Here I am again feeling like a 15 year-old and my aunt has me on the ropes over all of the identity politics that come into play in my life again. The questions started out innocently enough directed at my wife, what are you doing with your life these days, how is your family, isn't your mother Christian, why is she Christian and your Jewish, the questions got deeper once they found out that Shelli had met me at my synagogue, yes you guessed it I converted totally on my own! Apparently my mother had neglected to tell my aunt that I was in the conversion process well before I even met my wife, that I had considered Orthodoxy a full three years before meeting my wife at my then Reform shul. This sort of hiding is what my mother does best, "If we don't talk about it, whatever it is doesn't exist."

At that point the conversation returns to me and she asks my why a good Christian kid from a good Christian family becomes a Jew. She started to blame herself for not being welcoming enough, and tried to proselytize me while my wife was taking my daughter for a walk. And when my wife came back she tried to witness to her as well. At which point my wonderful, amazing and altogether stunning wife said this, "It is my belief that there are many ways up the mountain, and yours is just one of them." This reminded me of why I love Shelli so much and this brilliant conversation stopper was perfect because my aunt nodded and we continued talking about everything but religion. This lesson in religious pluralism is one that my family of origin should take to heart. Just because I believe something that is in conflict with their belief system doesn't mean that all of us have to but heads over religion.

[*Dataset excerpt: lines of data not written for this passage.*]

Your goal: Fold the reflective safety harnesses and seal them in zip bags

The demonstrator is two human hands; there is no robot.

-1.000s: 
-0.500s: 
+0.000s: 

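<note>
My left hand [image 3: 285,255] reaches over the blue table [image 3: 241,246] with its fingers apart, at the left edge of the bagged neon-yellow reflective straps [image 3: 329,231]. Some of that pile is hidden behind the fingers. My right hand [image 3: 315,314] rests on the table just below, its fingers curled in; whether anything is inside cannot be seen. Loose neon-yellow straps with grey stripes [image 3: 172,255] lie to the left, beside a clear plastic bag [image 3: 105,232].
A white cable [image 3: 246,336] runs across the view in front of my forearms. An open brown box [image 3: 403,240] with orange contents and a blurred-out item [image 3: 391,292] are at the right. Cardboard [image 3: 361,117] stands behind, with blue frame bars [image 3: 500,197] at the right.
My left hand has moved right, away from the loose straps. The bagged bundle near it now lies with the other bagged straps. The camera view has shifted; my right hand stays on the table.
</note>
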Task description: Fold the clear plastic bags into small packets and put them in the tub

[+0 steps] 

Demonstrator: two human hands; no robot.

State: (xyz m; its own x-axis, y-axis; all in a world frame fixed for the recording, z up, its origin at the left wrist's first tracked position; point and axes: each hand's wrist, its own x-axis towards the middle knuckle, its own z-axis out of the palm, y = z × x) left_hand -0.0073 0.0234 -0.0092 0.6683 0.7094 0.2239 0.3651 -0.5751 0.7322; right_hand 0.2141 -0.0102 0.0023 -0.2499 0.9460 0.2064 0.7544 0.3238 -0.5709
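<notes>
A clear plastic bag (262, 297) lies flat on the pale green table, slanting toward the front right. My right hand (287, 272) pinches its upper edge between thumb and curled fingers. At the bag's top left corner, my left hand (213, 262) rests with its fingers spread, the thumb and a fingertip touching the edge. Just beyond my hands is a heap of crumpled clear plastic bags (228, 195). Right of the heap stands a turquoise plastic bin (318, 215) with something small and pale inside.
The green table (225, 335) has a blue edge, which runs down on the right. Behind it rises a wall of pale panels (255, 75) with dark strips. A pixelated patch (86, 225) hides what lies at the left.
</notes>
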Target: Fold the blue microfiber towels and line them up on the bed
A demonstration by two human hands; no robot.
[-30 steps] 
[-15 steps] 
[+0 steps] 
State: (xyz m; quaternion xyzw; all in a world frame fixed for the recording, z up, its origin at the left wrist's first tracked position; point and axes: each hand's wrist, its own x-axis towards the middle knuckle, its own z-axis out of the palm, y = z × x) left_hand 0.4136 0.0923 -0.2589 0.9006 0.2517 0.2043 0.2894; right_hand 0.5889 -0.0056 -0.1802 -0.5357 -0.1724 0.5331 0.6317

Over all it was a good trip, once my aunt backed off with the proselytizing, Sadie got to see her aunt and I asserted my identity once more. Yet I feel that I missed an opportunity to talk with my aunt on a more in depth level about my Jewish identity and how it is much more than religious, it is also cultural because I can look back through my ancestors and see the change from being religious Jews in Germany to ethnic Jews in the Midwest and finally to the pews of churches as congregationalists assimilating into the great American melting pot. I am not just a preachers kid who rebelled, I am a lost son of Israel returning home to the roots of my tree of life. Perhaps, this would have angered her, perhaps not. If my family of origin could only see what a life I have found within Jewish community, maybe they would stop the proselytizing nonsense and just accept that I am a Jewish man through and through.